= Beginning of Section =
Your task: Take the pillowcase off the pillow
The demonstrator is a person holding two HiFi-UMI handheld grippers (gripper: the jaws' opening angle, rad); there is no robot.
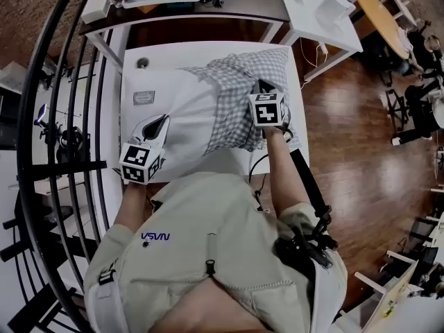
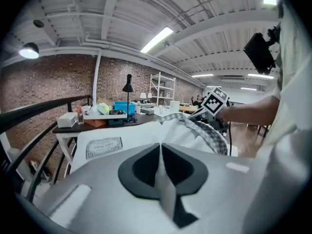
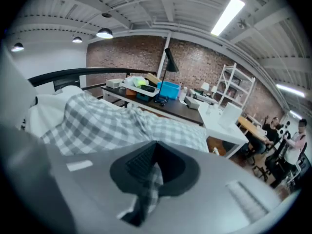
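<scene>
A white pillow (image 1: pixel 184 113) lies on the white table (image 1: pixel 133 64), its right part still inside a grey-and-white checked pillowcase (image 1: pixel 239 92) that is bunched up there. My left gripper (image 1: pixel 158 125) is at the pillow's near left end, shut on a fold of the white pillow fabric (image 2: pixel 165 184); the left gripper (image 2: pixel 160 147) has its jaws pressed together on it. My right gripper (image 1: pixel 263 87) is on the pillowcase's right side, shut on a pinch of checked cloth (image 3: pixel 151 184), which hangs down from between the right gripper (image 3: pixel 155 147) jaws. The pillowcase (image 3: pixel 107 123) spreads beyond them.
A black railing (image 1: pixel 62 116) runs along the table's left side. Behind stand a dark desk (image 1: pixel 232 5) with trays and a black lamp (image 2: pixel 127 84), and a white side table (image 1: pixel 326 16). A printed label (image 1: pixel 143 97) lies on the table's left. Wooden floor is at the right.
</scene>
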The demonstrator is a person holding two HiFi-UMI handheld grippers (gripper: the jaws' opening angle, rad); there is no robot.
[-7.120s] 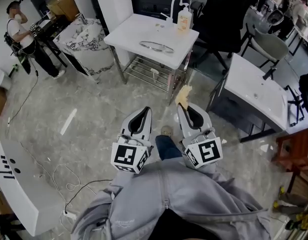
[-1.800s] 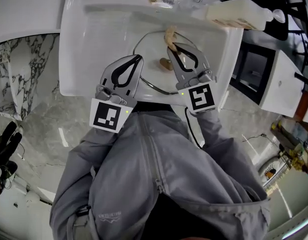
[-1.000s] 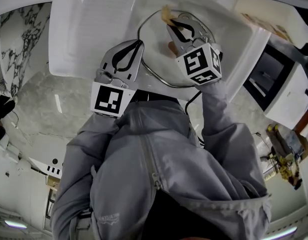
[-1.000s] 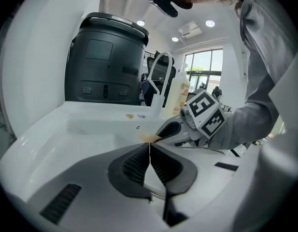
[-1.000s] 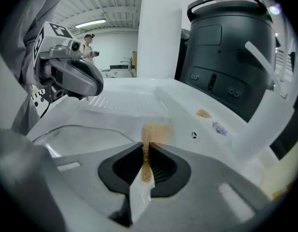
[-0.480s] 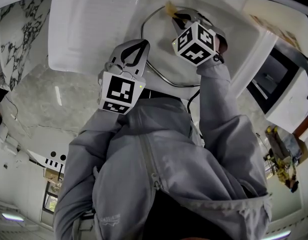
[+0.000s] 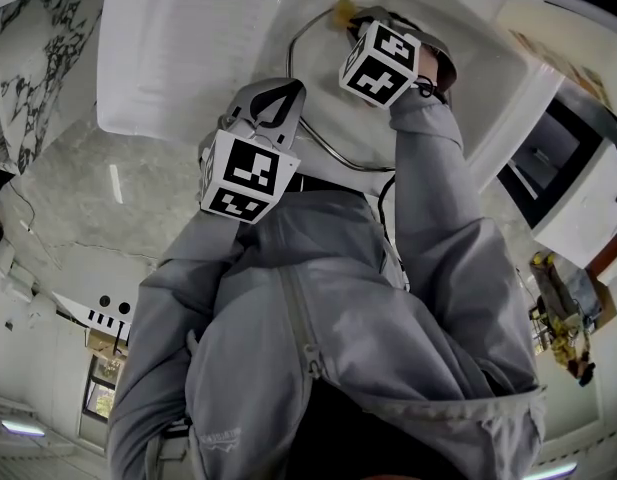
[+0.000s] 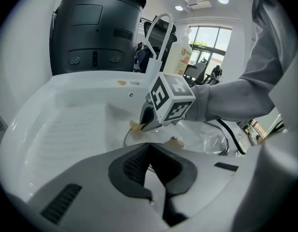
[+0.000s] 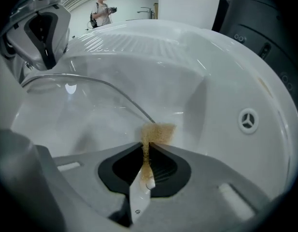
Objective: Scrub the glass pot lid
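Note:
The glass pot lid [image 7: 319, 146] lies in the basin of a white sink [image 7: 168, 58]. Its metal rim [image 9: 115, 91] and knob [image 8: 175, 140] show through both gripper views. My right gripper [image 9: 146, 145] is shut on a tan scrub pad [image 9: 156, 131] and points steeply down, the pad [image 7: 340, 10] meeting the lid's far rim. In the head view its marker cube [image 7: 380, 60] hides the jaws. My left gripper [image 7: 288, 88] is shut and empty [image 8: 149, 144], tilted down over the lid's near-left rim; whether it touches the glass I cannot tell.
A soap bottle [image 8: 180, 52] and a white faucet [image 8: 156, 28] stand behind the basin, next to a large dark bin [image 8: 98, 33]. The sink's overflow hole [image 9: 248, 120] is on the far wall. A person [image 9: 101, 8] stands far off.
Within the last second the right gripper tipped downward and carried the pad to the lid's far rim. The left gripper sank and tilted toward the lid's near rim.

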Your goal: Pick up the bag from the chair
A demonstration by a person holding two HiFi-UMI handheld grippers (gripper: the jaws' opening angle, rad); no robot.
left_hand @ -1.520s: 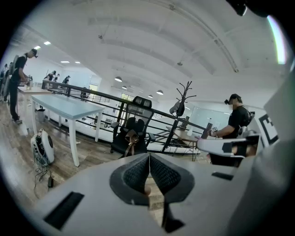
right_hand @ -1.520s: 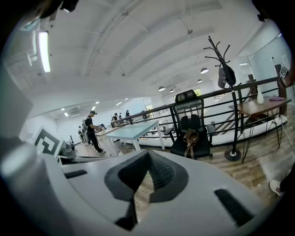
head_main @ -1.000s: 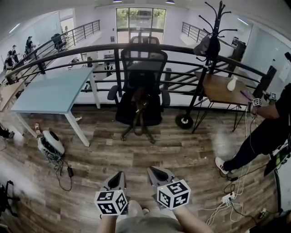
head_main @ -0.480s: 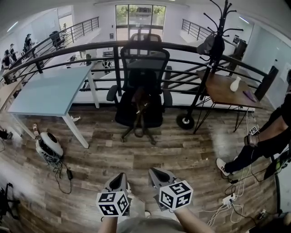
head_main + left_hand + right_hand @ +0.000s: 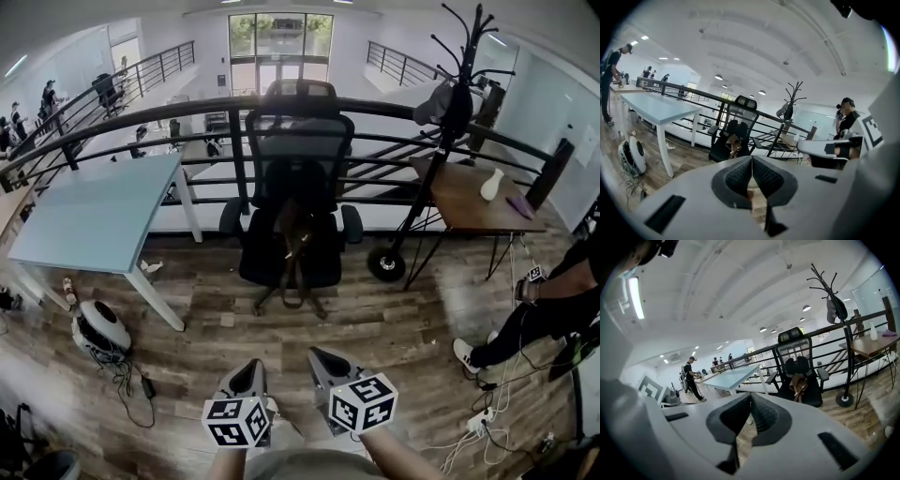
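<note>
A brown bag with hanging straps rests on the seat of a black mesh office chair across the wood floor, in front of a railing. The left gripper view shows the bag small and far off, and so does the right gripper view, bag. My left gripper and right gripper are held side by side low in the head view, well short of the chair. Both are shut with nothing between the jaws, as seen on the left gripper and right gripper.
A light blue table stands left of the chair, with a white round device and cables below it. A black coat rack and a wooden table are to the right. A person stands at the right edge, near cables on the floor.
The view has drawn slightly nearer the chair. The person at the right has lowered an arm from the wooden table. Both grippers stay shut and side by side.
</note>
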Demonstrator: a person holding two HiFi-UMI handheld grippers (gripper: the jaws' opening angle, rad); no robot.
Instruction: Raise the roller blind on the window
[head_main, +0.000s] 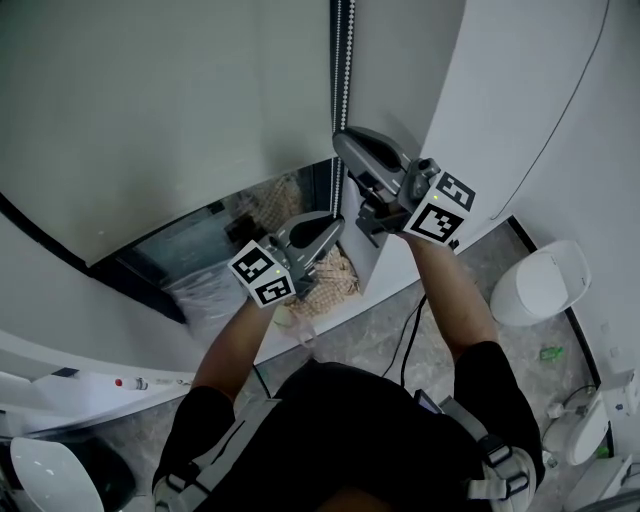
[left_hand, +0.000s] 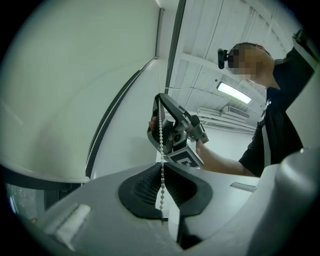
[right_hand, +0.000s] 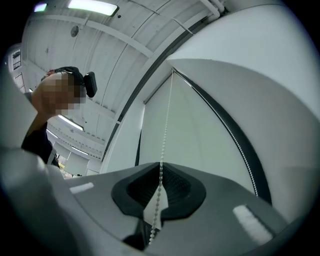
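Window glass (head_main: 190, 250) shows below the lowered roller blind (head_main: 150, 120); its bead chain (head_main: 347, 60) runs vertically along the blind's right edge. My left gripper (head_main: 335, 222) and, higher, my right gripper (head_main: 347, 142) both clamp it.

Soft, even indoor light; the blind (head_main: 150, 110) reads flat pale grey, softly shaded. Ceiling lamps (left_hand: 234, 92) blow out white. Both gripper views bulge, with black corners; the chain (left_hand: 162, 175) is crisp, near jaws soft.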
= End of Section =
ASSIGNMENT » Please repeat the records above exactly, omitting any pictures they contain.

RESULT FOR THIS EXERCISE »
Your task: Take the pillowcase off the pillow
The demonstrator is a person holding two HiFi-UMI handheld grippers (gripper: the jaws' opening angle, rad); there is no robot.
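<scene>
A white pillow (image 1: pixel 184 113) lies on the white table (image 1: pixel 133 64), its right part still inside a grey-and-white checked pillowcase (image 1: pixel 239 92) that is bunched up there. My left gripper (image 1: pixel 158 125) is at the pillow's near left end, shut on a fold of the white pillow fabric (image 2: pixel 165 184); the left gripper (image 2: pixel 160 147) has its jaws pressed together on it. My right gripper (image 1: pixel 263 87) is on the pillowcase's right side, shut on a pinch of checked cloth (image 3: pixel 151 184), which hangs down from between the right gripper (image 3: pixel 155 147) jaws. The pillowcase (image 3: pixel 107 123) spreads beyond them.
A black railing (image 1: pixel 62 116) runs along the table's left side. Behind stand a dark desk (image 1: pixel 232 5) with trays and a black lamp (image 2: pixel 127 84), and a white side table (image 1: pixel 326 16). A printed label (image 1: pixel 143 97) lies on the table's left. Wooden floor is at the right.
</scene>
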The demonstrator is a person holding two HiFi-UMI handheld grippers (gripper: the jaws' opening angle, rad); there is no robot.
[-7.120s] 
[-1.800s] 
[-1.000s] 
[-1.000s] 
[-1.000s] 
[-0.480s] 
[+0.000s] 
[+0.000s] 
[+0.000s] 
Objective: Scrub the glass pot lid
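Note:
The glass pot lid [image 7: 319, 146] lies in the basin of a white sink [image 7: 168, 58]. Its metal rim [image 9: 115, 91] and knob [image 8: 175, 140] show through both gripper views. My right gripper [image 9: 146, 145] is shut on a tan scrub pad [image 9: 156, 131] and points steeply down, the pad [image 7: 340, 10] meeting the lid's far rim. In the head view its marker cube [image 7: 380, 60] hides the jaws. My left gripper [image 7: 288, 88] is shut and empty [image 8: 149, 144], tilted down over the lid's near-left rim; whether it touches the glass I cannot tell.
A soap bottle [image 8: 180, 52] and a white faucet [image 8: 156, 28] stand behind the basin, next to a large dark bin [image 8: 98, 33]. The sink's overflow hole [image 9: 248, 120] is on the far wall. A person [image 9: 101, 8] stands far off.
Within the last second the right gripper tipped downward and carried the pad to the lid's far rim. The left gripper sank and tilted toward the lid's near rim.
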
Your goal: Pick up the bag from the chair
A demonstration by a person holding two HiFi-UMI handheld grippers (gripper: the jaws' opening angle, rad); no robot.
left_hand @ -1.520s: 
right_hand @ -1.520s: 
head_main @ -1.000s: 
head_main @ -0.480s: 
head_main + left_hand + right_hand @ +0.000s: 
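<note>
A brown bag with hanging straps rests on the seat of a black mesh office chair across the wood floor, in front of a railing. The left gripper view shows the bag small and far off, and so does the right gripper view, bag. My left gripper and right gripper are held side by side low in the head view, well short of the chair. Both are shut with nothing between the jaws, as seen on the left gripper and right gripper.
A light blue table stands left of the chair, with a white round device and cables below it. A black coat rack and a wooden table are to the right. A person stands at the right edge, near cables on the floor.
The view has drawn slightly nearer the chair. The person at the right has lowered an arm from the wooden table. Both grippers stay shut and side by side.
</note>
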Demonstrator: a person holding two HiFi-UMI handheld grippers (gripper: the jaws' opening angle, rad); no robot.
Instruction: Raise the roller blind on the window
[head_main, +0.000s] 
[left_hand, +0.000s] 
[right_hand, +0.000s] 
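Window glass (head_main: 190, 250) shows below the lowered roller blind (head_main: 150, 120); its bead chain (head_main: 347, 60) runs vertically along the blind's right edge. My left gripper (head_main: 335, 222) and, higher, my right gripper (head_main: 347, 142) both clamp it.

Soft, even indoor light; the blind (head_main: 150, 110) reads flat pale grey, softly shaded. Ceiling lamps (left_hand: 234, 92) blow out white. Both gripper views bulge, with black corners; the chain (left_hand: 162, 175) is crisp, near jaws soft.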

Nothing more is required for this answer.